Your assignment
What lines below include the string "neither"? Pick them out and copy them.

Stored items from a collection
================
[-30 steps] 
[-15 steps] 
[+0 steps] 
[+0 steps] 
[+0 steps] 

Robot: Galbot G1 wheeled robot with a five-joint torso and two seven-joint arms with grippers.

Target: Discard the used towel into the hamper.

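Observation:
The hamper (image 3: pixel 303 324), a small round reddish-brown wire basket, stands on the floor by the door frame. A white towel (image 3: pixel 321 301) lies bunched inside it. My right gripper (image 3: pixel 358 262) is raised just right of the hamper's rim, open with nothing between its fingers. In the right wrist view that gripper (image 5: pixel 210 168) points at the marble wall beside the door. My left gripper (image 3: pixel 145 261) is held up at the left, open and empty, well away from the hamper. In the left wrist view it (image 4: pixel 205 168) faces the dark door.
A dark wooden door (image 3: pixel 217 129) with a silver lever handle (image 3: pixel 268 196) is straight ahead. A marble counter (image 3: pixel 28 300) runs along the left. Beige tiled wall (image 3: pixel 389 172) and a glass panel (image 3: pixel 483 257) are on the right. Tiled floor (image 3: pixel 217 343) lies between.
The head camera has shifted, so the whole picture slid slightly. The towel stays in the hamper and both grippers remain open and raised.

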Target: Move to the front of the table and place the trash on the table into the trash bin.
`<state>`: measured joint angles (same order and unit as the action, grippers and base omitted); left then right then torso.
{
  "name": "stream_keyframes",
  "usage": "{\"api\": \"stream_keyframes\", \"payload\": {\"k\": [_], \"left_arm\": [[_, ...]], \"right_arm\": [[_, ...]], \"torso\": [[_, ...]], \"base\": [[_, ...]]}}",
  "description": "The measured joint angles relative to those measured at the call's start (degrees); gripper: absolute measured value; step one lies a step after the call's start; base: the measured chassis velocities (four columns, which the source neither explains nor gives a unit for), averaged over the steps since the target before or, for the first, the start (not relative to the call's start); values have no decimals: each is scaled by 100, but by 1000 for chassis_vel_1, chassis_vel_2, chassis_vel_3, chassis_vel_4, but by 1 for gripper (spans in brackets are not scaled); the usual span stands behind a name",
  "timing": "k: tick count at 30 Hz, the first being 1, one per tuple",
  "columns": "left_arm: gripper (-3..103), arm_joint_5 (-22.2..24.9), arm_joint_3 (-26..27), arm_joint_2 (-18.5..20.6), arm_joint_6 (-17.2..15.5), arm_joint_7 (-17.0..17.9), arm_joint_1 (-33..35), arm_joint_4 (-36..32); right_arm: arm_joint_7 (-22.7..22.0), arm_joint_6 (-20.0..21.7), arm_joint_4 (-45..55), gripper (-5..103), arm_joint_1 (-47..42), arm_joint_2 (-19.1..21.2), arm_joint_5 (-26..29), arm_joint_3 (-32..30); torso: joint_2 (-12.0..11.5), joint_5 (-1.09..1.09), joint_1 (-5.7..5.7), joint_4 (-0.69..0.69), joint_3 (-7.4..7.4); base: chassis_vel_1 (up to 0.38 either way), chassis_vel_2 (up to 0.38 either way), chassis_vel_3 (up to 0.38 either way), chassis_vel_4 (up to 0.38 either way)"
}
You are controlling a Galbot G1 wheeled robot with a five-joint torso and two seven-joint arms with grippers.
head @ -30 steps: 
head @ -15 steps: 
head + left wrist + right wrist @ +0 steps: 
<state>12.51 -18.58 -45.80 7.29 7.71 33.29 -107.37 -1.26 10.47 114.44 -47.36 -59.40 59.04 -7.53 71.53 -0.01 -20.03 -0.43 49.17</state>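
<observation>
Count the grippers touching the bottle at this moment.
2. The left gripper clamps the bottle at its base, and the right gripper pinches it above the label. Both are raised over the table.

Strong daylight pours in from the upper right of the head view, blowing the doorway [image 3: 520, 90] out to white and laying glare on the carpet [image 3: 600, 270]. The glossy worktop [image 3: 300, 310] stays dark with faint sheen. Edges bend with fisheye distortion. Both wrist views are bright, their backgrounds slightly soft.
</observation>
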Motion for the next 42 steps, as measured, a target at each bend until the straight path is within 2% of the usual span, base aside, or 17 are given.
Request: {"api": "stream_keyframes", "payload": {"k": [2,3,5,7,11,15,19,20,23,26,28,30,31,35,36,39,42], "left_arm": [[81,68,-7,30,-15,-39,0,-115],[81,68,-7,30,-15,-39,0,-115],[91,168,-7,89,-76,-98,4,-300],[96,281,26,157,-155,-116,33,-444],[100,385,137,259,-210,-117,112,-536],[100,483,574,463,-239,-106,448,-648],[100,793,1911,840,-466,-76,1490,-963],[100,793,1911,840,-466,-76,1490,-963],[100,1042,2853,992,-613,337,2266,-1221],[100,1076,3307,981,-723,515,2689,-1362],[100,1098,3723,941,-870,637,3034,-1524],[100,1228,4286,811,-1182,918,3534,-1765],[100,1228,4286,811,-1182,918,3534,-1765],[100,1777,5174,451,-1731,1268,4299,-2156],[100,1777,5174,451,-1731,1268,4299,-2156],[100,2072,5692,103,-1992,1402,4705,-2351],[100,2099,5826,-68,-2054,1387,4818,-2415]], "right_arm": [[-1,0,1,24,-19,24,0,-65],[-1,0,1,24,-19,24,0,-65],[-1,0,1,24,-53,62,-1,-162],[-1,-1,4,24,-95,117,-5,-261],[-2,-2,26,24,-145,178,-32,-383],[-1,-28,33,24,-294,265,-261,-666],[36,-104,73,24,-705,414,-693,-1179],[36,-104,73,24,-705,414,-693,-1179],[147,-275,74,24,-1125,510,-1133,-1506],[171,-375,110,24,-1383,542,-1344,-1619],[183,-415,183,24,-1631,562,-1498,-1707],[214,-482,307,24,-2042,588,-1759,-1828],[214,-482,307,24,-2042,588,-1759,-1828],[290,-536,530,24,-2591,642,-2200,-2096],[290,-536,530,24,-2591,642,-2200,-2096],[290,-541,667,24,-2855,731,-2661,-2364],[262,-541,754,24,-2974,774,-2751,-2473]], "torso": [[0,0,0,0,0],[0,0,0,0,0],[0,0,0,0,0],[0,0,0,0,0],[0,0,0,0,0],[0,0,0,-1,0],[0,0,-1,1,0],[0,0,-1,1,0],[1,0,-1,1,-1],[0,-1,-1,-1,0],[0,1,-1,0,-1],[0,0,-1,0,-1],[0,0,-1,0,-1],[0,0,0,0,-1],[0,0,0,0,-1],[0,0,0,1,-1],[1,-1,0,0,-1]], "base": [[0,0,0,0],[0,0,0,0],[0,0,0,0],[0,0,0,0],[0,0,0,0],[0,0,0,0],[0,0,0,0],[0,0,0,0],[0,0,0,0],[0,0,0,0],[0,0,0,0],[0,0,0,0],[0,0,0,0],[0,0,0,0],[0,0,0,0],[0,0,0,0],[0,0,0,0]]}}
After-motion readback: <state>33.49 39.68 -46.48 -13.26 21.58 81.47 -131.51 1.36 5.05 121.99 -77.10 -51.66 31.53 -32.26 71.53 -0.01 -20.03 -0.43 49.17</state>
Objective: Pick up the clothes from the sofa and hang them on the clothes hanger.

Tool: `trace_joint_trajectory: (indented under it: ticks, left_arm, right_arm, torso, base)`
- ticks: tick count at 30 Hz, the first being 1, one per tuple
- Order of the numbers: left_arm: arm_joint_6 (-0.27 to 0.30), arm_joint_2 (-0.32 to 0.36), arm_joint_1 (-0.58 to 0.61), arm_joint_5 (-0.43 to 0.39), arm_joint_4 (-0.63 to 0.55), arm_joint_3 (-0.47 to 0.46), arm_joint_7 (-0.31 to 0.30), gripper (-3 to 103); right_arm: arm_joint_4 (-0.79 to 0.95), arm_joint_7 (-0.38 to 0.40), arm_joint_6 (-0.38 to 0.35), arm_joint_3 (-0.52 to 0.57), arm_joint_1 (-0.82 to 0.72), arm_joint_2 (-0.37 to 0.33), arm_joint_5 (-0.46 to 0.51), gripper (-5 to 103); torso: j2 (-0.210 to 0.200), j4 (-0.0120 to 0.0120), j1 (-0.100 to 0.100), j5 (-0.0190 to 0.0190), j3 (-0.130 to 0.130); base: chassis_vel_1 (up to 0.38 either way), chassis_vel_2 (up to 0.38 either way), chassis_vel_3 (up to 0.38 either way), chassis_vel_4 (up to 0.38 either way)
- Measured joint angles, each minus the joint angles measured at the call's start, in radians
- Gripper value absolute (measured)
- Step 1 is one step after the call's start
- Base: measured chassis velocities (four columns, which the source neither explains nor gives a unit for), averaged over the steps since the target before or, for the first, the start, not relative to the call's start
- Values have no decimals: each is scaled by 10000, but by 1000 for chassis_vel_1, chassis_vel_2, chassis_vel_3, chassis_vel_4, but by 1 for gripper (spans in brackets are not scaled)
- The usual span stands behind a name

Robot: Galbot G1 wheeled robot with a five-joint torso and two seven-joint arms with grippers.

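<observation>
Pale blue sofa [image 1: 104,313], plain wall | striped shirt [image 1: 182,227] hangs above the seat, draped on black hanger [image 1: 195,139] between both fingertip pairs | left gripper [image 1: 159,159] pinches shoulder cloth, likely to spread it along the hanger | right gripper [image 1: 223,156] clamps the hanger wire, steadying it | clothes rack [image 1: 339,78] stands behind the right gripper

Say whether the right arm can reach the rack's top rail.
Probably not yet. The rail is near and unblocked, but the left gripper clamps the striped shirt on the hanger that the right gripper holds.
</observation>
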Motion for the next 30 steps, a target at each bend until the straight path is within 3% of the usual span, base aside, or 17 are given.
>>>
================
Response area
  "description": "The measured joint angles relative to those measured at the call's start (degrees); gripper: absolute measured value; step one lies a step after the call's start; base: the measured chassis velocities (four columns, which the source neither explains nor gives a unit for), averaged over the steps since the target before or, for the first, the start (not relative to the call's start); values have no decimals: each is scaled by 100, but by 1000 for chassis_vel_1, chassis_vel_2, chassis_vel_3, chassis_vel_4, but by 1 for gripper (spans in brackets are not scaled); the usual span stands behind a name",
- Base: measured chassis velocities (four columns, which the source neither explains nor gives a unit for), averaged over the steps since the target before or, for the first, the start, not relative to the call's start

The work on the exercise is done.